Chairman and Founder Indonesia Cyber Law Community (ICLC), Teguh Afriyadi, berpendapat jual beli secara online pada prinsipnya sama dengan jual beli secara faktual pada umumnya. Hukum perlindungan konsumen terkait transaksi jual beli online tidak berbeda dengan hukum yang berlaku dalam transaksi jual beli secara nyata.

“Pembedanya hanya pada penggunaan sarana internet atau sarana telekomunikasi lainnya,” kata Teguh.  

Akibatnya adalah dalam transaksi jual beli secara online sulit dilakukan eksekusi ataupun tindakan nyata apabila terjadi sengketa maupun tindak pidana penipuan. Sifat siber dalam transaksi secara elektronis memungkinkan setiap orang baik penjual maupun pembeli menyamarkan atau memalsukan identitas dalam setiap transaksi maupun perjanjian jual beli.
Menurut Teguh, prinsip utama transaksi secara online di Indonesia masih lebih mengedepankan aspek kepercayaan atau trust terhadap penjual maupun pembeli.

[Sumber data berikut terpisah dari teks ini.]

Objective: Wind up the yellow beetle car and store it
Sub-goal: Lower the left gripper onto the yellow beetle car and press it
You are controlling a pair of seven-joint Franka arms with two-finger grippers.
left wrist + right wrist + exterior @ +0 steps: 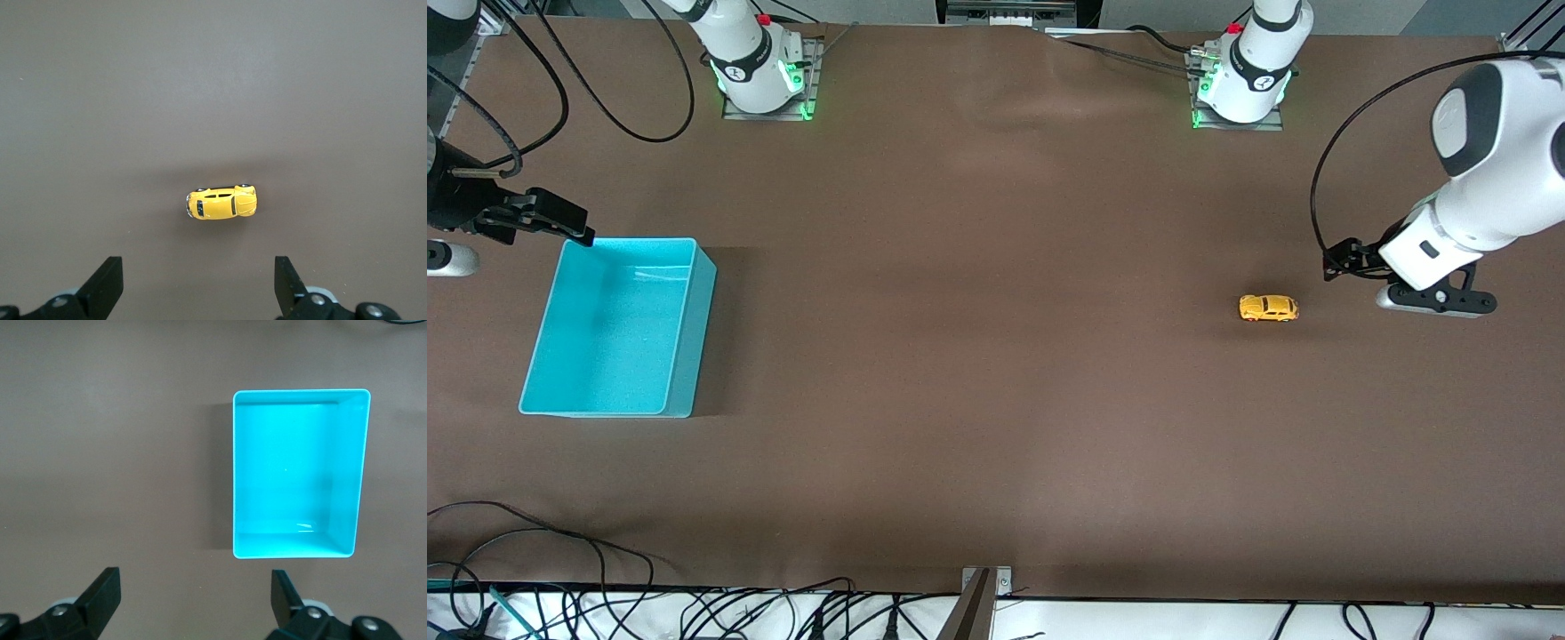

Prinsip keamanan infrastruktur transaksi secara online seperti jaminan atas kebenaran identitas penjual/pembeli, jaminan keamanan jalur pembayaran (payment gateway), jaminan keamanan dan keandalan web site electronic commerce belum menjadi perhatian utama bagi penjual maupun pembeli, terlebih pada transaksi berskala kecil sampai medium dengan nilai nominal transaksi yang tidak terlalu besar (misalnya transaksi jual beli melalui jejaring sosial, komunitas online, toko online, maupun blog).  

“Dengan kondisi demikian, ada baiknya konsumen lebih selektif lagi dalam melakukan transaksi secara online dan mengedepankan aspek keamanan transaksi dan kehati-hatian sebagai pertimbangan utama dalam melakukan transaksi jual beli secara online,” kata Teguh.